Mc15.46 Alors Joseph, ayant acheté un linceul, descendit Jésus, l’enveloppa du linceul et le déposa dans un tombeau, taillé dans le roc, puis il roula une pierre à l’entrée du tombeau. — Après avoir raconté les préliminaires de la sépulture de Jésus, l’Évangéliste passe au fait même de l’ensevelissement. — Ayant acheté un linceul est une particularité de S. Marc. C’est au sortir du prétoire que Joseph alla acheter le sindon, c’est‑à‑dire une grande pièce d’étoffe destinée à servir de linceul à Jésus. — Descendit Jésus : expression classique pour indiquer l’action de descendre de la croix les corps des crucifiés. — Le déposa dans un tombeau, « un tombeau neuf », ajoute S. Matthieu, 27, 60 (voyez le commentaire).
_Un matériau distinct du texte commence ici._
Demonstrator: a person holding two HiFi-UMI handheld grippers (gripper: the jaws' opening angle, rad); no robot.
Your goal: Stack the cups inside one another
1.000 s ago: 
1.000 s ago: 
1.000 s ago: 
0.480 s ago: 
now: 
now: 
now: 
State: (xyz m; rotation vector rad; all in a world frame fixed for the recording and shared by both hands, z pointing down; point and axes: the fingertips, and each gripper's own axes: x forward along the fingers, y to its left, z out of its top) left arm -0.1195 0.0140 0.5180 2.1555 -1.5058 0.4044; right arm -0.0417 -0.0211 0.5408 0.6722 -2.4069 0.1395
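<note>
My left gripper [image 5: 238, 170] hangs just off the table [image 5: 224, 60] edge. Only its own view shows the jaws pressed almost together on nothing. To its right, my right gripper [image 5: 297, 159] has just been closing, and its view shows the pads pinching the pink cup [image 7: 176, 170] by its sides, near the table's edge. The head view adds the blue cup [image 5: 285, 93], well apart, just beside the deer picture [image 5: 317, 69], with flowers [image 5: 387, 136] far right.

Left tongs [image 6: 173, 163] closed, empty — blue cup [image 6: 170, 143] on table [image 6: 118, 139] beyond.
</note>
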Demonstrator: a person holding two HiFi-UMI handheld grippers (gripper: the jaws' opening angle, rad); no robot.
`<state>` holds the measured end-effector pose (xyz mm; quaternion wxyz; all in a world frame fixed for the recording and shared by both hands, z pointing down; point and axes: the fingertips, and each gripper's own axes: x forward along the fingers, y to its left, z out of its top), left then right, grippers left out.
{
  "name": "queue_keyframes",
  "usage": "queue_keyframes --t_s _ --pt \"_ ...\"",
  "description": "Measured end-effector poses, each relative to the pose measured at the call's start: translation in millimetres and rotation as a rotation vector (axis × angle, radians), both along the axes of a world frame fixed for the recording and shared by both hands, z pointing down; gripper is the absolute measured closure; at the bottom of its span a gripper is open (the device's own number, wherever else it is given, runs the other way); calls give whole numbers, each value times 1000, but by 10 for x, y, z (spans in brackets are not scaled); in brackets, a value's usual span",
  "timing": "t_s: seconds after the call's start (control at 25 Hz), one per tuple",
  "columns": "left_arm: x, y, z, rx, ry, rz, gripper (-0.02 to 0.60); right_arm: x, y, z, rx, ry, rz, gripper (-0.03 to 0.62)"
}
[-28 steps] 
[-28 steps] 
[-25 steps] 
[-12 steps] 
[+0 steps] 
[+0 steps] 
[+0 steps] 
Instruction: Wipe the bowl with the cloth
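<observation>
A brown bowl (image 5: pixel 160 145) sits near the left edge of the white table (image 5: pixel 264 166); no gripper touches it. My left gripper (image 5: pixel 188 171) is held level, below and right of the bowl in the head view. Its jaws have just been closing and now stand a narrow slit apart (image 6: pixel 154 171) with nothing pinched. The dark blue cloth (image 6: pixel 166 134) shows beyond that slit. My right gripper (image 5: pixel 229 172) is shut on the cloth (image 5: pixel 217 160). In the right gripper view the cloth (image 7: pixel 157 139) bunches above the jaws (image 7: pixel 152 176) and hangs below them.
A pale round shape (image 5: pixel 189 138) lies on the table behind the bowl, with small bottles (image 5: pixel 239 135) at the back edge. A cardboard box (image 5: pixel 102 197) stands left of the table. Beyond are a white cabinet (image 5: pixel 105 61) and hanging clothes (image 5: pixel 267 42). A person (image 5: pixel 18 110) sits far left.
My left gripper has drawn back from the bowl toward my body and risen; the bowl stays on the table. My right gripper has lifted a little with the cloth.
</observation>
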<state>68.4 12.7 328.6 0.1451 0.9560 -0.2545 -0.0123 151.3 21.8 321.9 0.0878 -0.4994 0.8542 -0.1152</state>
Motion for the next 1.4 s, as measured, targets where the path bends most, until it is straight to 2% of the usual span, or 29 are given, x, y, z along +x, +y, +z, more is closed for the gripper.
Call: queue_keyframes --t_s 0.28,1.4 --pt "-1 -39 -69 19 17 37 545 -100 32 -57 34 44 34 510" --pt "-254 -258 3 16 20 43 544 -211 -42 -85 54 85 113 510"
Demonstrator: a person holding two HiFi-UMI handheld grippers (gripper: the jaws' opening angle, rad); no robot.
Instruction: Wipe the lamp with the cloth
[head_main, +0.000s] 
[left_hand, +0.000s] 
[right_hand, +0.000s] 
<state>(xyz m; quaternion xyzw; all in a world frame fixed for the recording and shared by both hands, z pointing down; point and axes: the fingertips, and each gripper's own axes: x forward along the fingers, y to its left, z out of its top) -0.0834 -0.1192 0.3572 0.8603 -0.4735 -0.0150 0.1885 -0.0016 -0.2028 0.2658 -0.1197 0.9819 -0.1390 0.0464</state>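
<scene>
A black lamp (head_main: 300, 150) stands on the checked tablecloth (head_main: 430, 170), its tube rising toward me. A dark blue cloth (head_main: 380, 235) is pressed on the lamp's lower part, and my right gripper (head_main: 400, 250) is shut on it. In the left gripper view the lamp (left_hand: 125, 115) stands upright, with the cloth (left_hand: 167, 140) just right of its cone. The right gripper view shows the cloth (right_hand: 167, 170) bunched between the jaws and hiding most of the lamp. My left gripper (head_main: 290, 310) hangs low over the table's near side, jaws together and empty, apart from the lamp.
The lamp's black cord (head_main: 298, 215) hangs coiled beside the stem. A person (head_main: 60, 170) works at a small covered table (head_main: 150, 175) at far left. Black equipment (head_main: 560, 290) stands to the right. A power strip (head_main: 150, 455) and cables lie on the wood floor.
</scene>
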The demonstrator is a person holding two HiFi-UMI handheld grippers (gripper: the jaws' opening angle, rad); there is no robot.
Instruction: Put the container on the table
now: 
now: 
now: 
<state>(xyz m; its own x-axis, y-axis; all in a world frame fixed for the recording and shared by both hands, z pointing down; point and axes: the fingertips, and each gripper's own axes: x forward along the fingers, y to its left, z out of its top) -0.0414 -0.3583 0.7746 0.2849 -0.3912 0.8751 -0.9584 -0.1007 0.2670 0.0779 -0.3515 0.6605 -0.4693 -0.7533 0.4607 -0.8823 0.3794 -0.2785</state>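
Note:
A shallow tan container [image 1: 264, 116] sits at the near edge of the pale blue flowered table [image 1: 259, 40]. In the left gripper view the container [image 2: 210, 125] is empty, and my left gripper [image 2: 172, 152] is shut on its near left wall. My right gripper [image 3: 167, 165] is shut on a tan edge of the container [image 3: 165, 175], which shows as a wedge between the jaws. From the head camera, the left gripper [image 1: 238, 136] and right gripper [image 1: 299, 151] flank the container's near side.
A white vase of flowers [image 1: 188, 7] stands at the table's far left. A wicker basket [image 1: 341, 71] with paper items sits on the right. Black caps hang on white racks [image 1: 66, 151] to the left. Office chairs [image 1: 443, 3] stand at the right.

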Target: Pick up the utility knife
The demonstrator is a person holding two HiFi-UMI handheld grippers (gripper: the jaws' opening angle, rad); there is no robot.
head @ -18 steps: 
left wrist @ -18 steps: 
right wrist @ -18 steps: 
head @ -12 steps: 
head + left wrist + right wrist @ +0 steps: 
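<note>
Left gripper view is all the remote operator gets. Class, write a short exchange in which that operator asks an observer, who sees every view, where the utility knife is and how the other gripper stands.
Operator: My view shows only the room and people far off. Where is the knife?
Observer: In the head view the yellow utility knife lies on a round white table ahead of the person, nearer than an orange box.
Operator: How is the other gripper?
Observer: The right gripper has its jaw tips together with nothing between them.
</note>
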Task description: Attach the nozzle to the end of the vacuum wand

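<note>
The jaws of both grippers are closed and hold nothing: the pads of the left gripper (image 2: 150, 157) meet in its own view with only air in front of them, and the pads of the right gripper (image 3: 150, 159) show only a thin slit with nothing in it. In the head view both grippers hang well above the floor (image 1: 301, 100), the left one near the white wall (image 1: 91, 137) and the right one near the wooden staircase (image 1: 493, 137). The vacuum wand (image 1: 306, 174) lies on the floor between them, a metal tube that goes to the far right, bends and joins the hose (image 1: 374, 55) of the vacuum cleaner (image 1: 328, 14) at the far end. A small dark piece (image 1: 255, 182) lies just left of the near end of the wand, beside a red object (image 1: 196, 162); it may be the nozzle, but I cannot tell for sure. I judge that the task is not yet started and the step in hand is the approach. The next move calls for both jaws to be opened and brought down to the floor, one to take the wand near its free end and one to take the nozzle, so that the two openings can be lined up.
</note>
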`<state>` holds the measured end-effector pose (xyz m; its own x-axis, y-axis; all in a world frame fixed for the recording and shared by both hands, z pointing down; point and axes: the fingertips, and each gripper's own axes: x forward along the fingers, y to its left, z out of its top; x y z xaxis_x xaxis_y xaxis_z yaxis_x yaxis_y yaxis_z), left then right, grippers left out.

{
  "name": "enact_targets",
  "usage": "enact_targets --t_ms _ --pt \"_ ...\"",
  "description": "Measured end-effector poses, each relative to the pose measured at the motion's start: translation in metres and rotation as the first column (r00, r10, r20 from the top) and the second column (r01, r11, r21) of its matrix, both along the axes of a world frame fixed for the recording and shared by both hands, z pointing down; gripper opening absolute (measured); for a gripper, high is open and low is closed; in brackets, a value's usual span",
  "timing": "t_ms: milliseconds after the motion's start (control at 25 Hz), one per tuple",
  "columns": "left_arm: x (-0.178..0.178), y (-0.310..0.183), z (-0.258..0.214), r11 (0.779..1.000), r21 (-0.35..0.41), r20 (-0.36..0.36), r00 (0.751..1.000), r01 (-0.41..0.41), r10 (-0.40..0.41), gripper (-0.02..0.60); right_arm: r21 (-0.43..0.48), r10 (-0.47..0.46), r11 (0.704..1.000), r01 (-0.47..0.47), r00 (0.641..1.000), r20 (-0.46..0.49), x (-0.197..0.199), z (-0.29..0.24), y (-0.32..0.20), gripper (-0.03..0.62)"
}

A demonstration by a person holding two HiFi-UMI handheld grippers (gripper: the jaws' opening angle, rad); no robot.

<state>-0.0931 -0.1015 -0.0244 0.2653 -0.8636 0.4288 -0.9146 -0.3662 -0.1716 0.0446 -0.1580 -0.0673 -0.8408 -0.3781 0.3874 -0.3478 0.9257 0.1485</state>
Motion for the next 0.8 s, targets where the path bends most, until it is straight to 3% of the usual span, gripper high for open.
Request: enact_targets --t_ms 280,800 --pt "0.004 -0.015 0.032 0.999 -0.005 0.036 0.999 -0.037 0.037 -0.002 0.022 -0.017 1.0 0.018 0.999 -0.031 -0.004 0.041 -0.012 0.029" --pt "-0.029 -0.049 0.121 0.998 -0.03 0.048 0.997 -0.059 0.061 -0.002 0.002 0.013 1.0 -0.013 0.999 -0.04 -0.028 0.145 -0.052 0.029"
Ainsi s’accomplissait un oracle célèbre d’Isaïe, 53, 9 : On lui a donné son tombeau avec les méchants et dans sa mort il est avec le riche, alors qu’il n’a pas commis d’injustice et qu’il n’y a pas de fraude dans sa bouche. — Les grands maîtres ont souvent pris ce verset pour thème de leurs magnifiques développements. 1° Descente de croix : Schidone, fra Bartolomeo, Andrea del Sarto, Raphaël, Jouvenet, Lesueur, Bourdon, B. Luini, Antonio Razzi, Giotto, fra Angelico, Rubens, etc. 2° Le Christ porté au tombeau : Schidone, Titien. 3° L’ensevelissement : le Bassan, Rosso, Van der Werff, Pinfuricchio, Raphaël, etc.
Mc15.47 Or Marie-Madeleine et Marie, mère de Joseph, observaient où on le déposait. — L’épisode de la sépulture se termine, dans les deux premiers Évangiles, comme celui du crucifiement. Cf. vv. 40 et 41 ; Matth. 17, 55, 56, 61. De part et d’autre nous voyons, à l’arrière‑scène du tableau, les saintes femmes debout, et pourtant attentives à ce qui se passait autour d’elles : elles ne quitteront le Calvaire que lorsque les restes précieux de Jésus auront été mis dans le tombeau, et encore ne sera‑ce qu’avec l’intention de revenir au plus tôt. C’est pour cela qu’elles regardaient où on le déposait.